**Action item**
The listing that follows must be given again in full and exactly.

**Data shown**
Segment Open

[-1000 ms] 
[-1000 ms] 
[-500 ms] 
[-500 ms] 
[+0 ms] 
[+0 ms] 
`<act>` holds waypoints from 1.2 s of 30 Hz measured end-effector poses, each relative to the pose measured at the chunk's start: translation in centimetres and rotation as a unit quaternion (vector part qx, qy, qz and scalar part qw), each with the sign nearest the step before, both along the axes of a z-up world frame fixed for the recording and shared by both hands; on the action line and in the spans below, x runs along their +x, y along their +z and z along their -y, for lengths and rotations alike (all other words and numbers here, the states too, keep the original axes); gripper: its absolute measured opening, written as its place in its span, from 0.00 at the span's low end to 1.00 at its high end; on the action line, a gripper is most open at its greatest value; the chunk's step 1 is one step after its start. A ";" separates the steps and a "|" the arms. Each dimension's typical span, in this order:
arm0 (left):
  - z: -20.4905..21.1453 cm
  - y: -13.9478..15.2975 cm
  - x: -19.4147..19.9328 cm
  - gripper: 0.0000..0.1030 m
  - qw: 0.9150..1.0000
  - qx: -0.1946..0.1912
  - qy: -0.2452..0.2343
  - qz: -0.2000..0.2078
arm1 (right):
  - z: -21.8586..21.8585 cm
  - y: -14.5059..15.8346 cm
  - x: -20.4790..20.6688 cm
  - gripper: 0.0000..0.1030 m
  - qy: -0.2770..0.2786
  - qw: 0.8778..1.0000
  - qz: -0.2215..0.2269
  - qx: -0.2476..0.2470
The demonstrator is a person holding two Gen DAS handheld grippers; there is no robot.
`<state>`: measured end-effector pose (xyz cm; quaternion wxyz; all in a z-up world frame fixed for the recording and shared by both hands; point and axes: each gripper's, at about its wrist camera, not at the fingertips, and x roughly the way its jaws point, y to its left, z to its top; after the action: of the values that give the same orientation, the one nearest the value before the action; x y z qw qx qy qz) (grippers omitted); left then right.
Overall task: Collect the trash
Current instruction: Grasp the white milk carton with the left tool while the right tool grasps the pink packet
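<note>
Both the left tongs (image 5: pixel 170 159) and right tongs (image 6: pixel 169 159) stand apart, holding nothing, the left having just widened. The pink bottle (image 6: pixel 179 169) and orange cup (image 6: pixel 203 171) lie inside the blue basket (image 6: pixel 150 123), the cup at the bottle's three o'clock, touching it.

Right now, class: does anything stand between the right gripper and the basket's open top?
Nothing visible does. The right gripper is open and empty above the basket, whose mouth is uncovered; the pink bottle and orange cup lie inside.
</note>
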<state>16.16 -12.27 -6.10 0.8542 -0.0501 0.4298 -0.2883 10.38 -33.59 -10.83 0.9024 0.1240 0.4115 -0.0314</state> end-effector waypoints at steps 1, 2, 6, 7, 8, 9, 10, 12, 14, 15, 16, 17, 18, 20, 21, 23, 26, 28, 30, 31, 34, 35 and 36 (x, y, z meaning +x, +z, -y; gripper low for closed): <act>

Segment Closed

**Response to the exercise**
[-1000 ms] 
[-1000 ms] 
[-500 ms] 
[-500 ms] 
[+0 ms] 
[+0 ms] 
`<act>` holds waypoints from 1.2 s of 30 Hz measured end-effector poses, each relative to the pose measured at the chunk's start: translation in centimetres and rotation as a unit quaternion (vector part qx, qy, qz and scalar part qw), each with the sign nearest the step before, both along the axes of a z-up world frame fixed for the recording and shared by both hands; on the action line and in the spans below, x runs along their +x, y along their +z and z along their -y, for lengths and rotations alike (all other words and numbers here, the states too, keep the original axes); gripper: its absolute measured opening, written as its place in its span, from 0.00 at the span's low end to 1.00 at its high end; on the action line, a gripper is most open at its greatest value; the chunk's step 1 is one step after its start. A ";" separates the steps and a "|" the arms. Each dimension's typical span, in this order:
arm0 (left):
  - z: -20.4905..21.1453 cm
  - y: -13.9478..15.2975 cm
  - x: -19.4147..19.9328 cm
  - gripper: 0.0000..0.1030 m
  - qw: 0.9150..1.0000
  - qx: -0.1946..0.1912
  - qy: -0.2452..0.2343
  - qz: -0.2000..0.2078
arm1 (right):
  - z: -21.8586..21.8585 cm
  - y: -14.5059..15.8346 cm
  - x: -20.4790..20.6688 cm
  - gripper: 0.0000..0.1030 m
  - qy: -0.2770..0.2786
  - qw: 0.8778..1.0000
  - qz: -0.2215..0.2269
  - qx: -0.2476..0.2470
The demonstrator is a person holding two Gen DAS handheld grippers; there is no robot.
`<state>`: measured end-effector pose (xyz cm; quaternion wxyz; all in a z-up world frame fixed for the recording and shared by both hands; point and axes: each gripper's, at about its wrist camera, not at the fingertips, and x roughly the way its jaws point, y to its left, z to its top; after the action: of the values that give the same orientation, the one nearest the value before the action; x y z qw qx qy qz) (grippers omitted); left then right.
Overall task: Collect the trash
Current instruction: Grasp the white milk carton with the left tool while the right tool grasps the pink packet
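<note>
Both the left tongs (image 5: pixel 170 159) and right tongs (image 6: pixel 169 159) stand apart, holding nothing, the left having just widened. The pink bottle (image 6: pixel 179 169) and orange cup (image 6: pixel 203 171) lie inside the blue basket (image 6: pixel 150 123), the cup at the bottle's three o'clock, touching it.

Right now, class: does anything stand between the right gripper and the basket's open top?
Nothing visible does. The right gripper is open and empty above the basket, whose mouth is uncovered; the pink bottle and orange cup lie inside.
</note>
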<state>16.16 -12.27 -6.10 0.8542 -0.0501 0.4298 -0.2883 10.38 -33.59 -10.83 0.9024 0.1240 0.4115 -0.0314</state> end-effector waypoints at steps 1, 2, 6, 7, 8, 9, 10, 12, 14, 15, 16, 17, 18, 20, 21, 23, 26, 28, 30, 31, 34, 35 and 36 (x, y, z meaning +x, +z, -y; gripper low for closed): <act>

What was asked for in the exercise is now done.